Domingos

Por Stella Galazzi


Lady Lilith, Dante Gabriel Rossetti
(fragmento)

Todos los domingos salíamos en familia. A veces, la familia chica: mi madre, mi padre, mi hermana y yo, el más chico. Otras, con alguna prima o una amiga de mi hermana. Íbamos al costado de la ruta a jugar en el pasto, o a un arroyo a pescar generalmente nada.

Cuando más feliz me sentía era si se armaba la salida grande, algún tío con su mujer y sus hijos, algún primo con sus amigos, o varios de ellos. 

Como esa vez que nos subimos todos en la chata del camión de Pedro y fuimos al Arroyito. Así se llamaba un charco bastante grande rodeado de sombrillas de paja, bancos de madera, parrillas de ladrillos y un quiosco de venta de bebidas. Pagabas una entrada y pasabas el día; los chicos nos metíamos en la pileta y los grandes en un arroyo que pasaba al costado al que bajabas por una pendiente llena de ramas y juncos.

Esos domingos eran la gloria, mi mamá y mis tías cocinaban el día anterior, empanadas y tortas; a mí me gustaba una de nueces que hacía mi prima preferida, la más grande de todas, y la más hermosa. Siempre con vestidos ajustados o con pantalones que desnudaban la pantorrilla, recuerdo esa canción que me hacía imaginar “la punta del pie la rodilla la pantorrilla y el peroné”. Tenía el pelo colorado y era pecosa.

Ella no se metía en el arroyo, decía que el barro le daba asco y tampoco se ponía al sol porque no quería perder la blancura, decía que los muchachos amaban su carne color leche. Eso me lo dijo a mí un día mientras se sacaba el vestido para ponerse la malla, sin ningún pudor, porque yo tenía seis y ella creía que era un muñeco de porcelana; así me decía “mi muñeco de porcelana “y me abrazaba con ese abrazo calentito donde yo me abandonaba.

El día ese de la chata del camión, ella apareció con un novio. Yo ya estaba por los 10, ya sabía algunas cosas gracias a la familia numerosa que tenía, muchas me las enseñaron mis primos; aunque también algunas mentiras, como esa de que los niños se formaban dentro del forro, que terminaba siendo nuestra piel hasta que la cambiábamos. Esa me la dijo una prima que era tremenda, siempre con las rodillas llena de cascarones de trepar a cuanto árbol se le cruzaba, sucia de jugar en el barro, llevaba el pelo corto y a mí me decía que se llamaba Rino, pero que solo cuando estábamos jugando porque a su madre no le gustaba. Yo me reía y le decía rinoceronte porque eran del mismo color sus rodillas y sus codos. Le encantaba el barro, hacía cacharros, o montañas para jugar a la guerra, con trincheras y pantanos; pasábamos horas armando el terreno y en ese tiempo me instruía sobre la vida.

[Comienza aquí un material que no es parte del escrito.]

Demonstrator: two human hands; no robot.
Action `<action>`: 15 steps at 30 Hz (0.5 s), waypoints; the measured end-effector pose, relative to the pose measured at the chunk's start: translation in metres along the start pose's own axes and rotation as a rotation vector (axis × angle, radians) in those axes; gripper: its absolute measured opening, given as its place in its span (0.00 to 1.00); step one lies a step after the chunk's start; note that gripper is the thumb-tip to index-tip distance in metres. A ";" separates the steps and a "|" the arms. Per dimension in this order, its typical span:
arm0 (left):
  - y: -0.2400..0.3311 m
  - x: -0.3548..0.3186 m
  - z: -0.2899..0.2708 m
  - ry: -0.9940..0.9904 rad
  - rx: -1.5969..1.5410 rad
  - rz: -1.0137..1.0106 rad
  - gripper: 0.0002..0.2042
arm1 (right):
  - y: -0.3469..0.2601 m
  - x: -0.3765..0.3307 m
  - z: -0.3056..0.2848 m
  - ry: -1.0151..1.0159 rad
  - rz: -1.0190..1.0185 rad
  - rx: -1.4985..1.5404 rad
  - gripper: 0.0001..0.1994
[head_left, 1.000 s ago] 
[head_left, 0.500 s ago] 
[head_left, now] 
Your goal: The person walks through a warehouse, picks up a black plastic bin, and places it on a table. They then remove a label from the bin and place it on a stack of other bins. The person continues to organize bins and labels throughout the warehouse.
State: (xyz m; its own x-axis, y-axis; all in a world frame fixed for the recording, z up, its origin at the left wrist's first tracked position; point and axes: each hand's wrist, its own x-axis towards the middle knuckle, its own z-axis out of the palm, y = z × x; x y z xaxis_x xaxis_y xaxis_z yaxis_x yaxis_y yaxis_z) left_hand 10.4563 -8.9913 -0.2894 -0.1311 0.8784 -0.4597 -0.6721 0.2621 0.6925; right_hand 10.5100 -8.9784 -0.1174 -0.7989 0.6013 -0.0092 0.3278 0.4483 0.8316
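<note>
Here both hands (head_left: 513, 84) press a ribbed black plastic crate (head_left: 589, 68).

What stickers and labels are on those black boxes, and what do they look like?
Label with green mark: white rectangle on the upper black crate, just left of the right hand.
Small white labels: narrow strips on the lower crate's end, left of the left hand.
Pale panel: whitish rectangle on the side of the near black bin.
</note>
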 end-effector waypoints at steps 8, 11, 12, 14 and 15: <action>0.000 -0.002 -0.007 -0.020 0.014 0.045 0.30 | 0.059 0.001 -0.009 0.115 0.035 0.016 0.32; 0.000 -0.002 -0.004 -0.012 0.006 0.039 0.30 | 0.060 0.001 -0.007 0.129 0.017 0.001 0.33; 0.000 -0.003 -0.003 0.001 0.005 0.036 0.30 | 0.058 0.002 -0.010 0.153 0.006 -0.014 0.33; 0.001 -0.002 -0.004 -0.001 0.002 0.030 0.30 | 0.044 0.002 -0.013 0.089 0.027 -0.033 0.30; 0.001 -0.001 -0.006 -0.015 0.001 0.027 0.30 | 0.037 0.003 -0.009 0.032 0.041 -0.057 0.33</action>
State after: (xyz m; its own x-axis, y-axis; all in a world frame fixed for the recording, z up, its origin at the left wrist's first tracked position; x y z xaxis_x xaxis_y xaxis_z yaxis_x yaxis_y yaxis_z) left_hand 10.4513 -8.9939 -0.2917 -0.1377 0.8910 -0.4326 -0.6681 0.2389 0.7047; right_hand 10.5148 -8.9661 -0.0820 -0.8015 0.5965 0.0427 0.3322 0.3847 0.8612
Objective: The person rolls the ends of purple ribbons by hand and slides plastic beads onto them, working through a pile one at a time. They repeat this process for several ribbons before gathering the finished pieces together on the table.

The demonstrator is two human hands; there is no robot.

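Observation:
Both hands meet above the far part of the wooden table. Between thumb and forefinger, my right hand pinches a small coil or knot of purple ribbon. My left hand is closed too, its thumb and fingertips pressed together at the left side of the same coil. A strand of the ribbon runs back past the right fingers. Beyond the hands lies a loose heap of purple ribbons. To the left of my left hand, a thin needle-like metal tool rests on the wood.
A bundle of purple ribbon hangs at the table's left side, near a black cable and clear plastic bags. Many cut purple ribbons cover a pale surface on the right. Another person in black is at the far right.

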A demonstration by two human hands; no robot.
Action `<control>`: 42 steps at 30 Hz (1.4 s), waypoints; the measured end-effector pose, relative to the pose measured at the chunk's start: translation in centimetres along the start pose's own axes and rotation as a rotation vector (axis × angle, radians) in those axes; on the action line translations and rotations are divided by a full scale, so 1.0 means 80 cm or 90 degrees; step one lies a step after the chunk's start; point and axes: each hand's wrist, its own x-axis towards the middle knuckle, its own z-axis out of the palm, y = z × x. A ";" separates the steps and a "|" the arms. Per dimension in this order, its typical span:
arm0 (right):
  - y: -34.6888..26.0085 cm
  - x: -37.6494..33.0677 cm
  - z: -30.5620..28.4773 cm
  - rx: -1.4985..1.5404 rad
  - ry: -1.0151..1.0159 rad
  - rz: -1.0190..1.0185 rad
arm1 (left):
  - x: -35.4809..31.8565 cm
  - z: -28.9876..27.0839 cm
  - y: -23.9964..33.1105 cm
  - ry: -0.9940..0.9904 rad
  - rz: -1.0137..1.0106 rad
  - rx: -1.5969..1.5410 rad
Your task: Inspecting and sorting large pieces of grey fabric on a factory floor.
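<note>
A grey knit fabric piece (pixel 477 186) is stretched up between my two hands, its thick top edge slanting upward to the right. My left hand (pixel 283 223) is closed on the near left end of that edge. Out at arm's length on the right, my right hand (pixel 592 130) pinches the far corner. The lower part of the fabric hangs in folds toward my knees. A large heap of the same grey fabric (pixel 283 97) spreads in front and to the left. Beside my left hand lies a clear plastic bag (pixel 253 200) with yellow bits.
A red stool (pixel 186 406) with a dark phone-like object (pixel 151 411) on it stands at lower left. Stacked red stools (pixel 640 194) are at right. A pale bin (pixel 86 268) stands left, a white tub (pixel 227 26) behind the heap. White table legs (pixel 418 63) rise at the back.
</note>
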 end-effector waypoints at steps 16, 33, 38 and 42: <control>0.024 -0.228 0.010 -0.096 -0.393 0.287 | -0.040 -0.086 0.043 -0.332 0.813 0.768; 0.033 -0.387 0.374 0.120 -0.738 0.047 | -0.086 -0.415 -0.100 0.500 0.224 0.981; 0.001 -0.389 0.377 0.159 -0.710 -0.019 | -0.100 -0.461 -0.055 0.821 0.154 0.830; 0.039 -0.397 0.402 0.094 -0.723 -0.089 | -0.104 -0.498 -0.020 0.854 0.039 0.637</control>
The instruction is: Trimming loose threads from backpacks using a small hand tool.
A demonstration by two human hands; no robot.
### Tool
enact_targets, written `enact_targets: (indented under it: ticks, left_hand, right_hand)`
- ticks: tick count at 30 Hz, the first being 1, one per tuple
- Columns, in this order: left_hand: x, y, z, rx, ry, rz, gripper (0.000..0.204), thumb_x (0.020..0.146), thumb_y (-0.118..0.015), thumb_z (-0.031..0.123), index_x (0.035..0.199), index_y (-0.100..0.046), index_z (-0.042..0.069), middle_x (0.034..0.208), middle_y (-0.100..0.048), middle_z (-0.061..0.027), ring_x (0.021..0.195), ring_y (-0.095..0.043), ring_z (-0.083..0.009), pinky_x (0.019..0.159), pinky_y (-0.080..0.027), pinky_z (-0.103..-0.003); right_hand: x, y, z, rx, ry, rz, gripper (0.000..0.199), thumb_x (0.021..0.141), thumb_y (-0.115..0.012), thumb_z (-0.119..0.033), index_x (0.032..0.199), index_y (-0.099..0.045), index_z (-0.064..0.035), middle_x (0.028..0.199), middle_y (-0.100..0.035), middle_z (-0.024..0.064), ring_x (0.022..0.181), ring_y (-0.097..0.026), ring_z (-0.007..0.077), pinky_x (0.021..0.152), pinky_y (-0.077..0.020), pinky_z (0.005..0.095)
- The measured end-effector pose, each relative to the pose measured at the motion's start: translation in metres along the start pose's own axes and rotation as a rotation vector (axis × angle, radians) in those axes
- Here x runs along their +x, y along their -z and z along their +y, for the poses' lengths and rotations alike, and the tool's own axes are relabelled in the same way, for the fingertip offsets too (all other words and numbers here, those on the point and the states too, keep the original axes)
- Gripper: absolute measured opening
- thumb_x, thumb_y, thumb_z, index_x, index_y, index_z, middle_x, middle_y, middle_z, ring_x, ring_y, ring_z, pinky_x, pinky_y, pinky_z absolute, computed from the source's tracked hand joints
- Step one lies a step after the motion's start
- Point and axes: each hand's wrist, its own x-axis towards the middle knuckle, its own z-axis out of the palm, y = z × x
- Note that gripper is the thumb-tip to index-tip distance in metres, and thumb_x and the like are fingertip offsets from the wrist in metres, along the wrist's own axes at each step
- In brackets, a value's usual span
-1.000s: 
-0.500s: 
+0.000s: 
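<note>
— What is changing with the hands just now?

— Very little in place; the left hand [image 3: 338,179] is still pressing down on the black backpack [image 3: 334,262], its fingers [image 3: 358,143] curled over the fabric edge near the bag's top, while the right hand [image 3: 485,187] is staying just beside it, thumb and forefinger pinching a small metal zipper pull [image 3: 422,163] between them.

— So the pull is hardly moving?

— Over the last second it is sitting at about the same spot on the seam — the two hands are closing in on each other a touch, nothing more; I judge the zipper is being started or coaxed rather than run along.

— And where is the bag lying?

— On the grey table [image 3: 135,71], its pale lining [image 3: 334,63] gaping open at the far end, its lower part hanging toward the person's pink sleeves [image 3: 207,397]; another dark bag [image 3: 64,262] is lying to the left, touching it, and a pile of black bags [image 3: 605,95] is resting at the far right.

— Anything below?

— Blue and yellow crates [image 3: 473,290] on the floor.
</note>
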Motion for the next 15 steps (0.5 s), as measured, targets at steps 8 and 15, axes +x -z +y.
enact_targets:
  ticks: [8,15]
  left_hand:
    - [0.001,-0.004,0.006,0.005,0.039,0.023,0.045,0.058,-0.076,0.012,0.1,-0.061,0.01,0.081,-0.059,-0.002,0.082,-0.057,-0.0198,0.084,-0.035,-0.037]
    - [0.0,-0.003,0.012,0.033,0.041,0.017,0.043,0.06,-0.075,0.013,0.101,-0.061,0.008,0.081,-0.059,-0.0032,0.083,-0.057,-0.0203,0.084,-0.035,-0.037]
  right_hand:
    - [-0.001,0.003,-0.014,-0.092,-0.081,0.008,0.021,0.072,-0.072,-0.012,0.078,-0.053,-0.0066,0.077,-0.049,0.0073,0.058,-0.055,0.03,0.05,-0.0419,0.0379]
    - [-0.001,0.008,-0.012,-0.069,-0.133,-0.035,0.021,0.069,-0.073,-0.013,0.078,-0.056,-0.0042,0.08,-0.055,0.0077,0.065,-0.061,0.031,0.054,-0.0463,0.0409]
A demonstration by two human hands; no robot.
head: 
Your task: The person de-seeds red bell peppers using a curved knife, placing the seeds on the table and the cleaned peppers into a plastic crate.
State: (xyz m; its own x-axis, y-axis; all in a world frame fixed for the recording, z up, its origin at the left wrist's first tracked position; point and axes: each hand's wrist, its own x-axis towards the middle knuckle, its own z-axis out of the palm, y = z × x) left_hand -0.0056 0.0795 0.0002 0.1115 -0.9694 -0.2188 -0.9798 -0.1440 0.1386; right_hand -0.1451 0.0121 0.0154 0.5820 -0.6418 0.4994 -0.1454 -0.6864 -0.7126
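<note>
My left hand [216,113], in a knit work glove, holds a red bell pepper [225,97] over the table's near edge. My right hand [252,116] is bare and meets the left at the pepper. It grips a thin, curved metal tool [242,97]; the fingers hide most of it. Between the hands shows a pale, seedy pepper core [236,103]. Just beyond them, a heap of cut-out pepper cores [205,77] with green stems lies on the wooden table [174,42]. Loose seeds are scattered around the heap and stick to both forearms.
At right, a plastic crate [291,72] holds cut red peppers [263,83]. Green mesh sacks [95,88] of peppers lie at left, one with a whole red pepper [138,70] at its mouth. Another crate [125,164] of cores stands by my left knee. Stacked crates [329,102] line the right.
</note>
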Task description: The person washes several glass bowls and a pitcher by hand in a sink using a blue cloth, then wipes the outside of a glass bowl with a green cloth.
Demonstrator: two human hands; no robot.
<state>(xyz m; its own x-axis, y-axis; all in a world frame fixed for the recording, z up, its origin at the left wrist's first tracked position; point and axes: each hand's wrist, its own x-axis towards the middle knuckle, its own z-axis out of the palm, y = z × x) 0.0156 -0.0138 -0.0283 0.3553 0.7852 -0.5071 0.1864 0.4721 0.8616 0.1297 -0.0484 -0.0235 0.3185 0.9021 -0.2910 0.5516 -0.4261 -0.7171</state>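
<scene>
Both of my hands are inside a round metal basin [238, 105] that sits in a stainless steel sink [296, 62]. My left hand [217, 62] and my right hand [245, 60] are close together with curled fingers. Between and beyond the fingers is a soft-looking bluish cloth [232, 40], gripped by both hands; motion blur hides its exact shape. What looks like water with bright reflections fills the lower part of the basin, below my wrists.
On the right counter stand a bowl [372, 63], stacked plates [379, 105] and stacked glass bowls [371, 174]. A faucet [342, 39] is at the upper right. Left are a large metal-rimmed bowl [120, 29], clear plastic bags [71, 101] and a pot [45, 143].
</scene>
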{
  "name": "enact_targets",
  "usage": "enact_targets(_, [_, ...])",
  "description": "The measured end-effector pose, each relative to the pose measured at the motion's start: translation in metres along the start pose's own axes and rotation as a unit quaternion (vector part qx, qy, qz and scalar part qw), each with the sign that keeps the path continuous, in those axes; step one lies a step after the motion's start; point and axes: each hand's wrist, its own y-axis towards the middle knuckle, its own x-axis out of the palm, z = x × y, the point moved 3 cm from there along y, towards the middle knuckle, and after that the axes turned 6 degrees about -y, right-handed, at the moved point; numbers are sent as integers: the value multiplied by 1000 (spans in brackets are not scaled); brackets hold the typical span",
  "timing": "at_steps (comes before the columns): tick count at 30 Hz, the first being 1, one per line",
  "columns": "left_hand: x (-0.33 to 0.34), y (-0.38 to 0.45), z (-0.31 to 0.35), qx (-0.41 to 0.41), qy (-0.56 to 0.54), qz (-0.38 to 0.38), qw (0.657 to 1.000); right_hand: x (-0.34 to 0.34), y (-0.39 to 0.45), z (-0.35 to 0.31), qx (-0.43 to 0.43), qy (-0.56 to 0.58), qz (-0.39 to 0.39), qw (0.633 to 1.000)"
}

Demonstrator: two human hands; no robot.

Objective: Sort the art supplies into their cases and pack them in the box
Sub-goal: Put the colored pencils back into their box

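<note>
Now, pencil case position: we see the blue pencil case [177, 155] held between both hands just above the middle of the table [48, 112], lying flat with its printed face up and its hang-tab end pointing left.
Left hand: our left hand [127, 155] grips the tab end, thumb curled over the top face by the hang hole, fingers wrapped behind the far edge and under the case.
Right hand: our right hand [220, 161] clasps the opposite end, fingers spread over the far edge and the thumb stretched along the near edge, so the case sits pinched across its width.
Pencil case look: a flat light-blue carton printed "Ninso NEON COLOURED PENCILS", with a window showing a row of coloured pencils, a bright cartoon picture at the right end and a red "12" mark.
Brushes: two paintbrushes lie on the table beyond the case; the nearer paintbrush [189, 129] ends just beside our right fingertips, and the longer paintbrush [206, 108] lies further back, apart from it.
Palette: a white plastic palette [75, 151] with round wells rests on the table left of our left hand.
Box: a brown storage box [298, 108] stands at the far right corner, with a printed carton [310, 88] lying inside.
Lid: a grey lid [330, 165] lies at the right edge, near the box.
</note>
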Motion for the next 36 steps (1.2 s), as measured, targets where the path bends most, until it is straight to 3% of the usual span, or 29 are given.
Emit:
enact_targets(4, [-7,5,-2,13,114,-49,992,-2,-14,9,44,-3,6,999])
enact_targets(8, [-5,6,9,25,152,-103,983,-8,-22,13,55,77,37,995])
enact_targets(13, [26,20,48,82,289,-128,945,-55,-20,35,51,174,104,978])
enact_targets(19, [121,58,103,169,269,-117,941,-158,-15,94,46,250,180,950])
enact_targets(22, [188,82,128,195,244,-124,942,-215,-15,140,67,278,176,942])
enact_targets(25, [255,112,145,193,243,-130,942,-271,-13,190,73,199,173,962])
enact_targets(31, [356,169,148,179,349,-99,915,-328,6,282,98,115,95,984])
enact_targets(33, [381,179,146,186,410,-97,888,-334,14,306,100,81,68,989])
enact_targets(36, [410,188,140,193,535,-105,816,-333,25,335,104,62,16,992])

Con ella nos escondimos ese día en la bajada al arroyo para espiar a la colorada y a su novio; así le decíamos a ella, mi preferida.

Se habían buscado un lugar muy protegido, detrás de unos troncos amontonados, solo veíamos los pies, hacia arriba primero, luego enfrentados de costado y finalmente los de él entre los de la colorada que los había separado, Rino me explicaba las posiciones y yo comencé a enfurecerme. No sé bien por qué pensé en mi hermana en ese momento, recordé cuando abandonó en el galpón una muñeca que le habían regalado mis abuelos al nacer, que hablaba y caminaba, porque le habían dado un bebé de plástico que parecía real pero que ahora se me hacía horroroso.

Salí corriendo cuando los pies giraron y los de ella ya no se vieron y quedaron los de él separados, con los talones clavados en la tierra. Me resbalé y comencé a rodar por la pendiente hasta entrar de costado en el agua del arroyo. Empecé a bajar y a bajar en ese agua oscura, manoteando ramas y pastos pero no encontrando nunca el fondo.

Cuando abrí los ojos vi al elegido, que terminó siendo mi salvador porque era el único que sabía nadar, que me golpeaba la espalda para que saliera el agua que había tragado.

Rino me contó burlona con detalles ese día, y cada día que nos reunimos en un encuentro familiar, cómo me hizo respiración boca a boca.

Fue lo más cerca que estuve nunca de los labios de la colorada.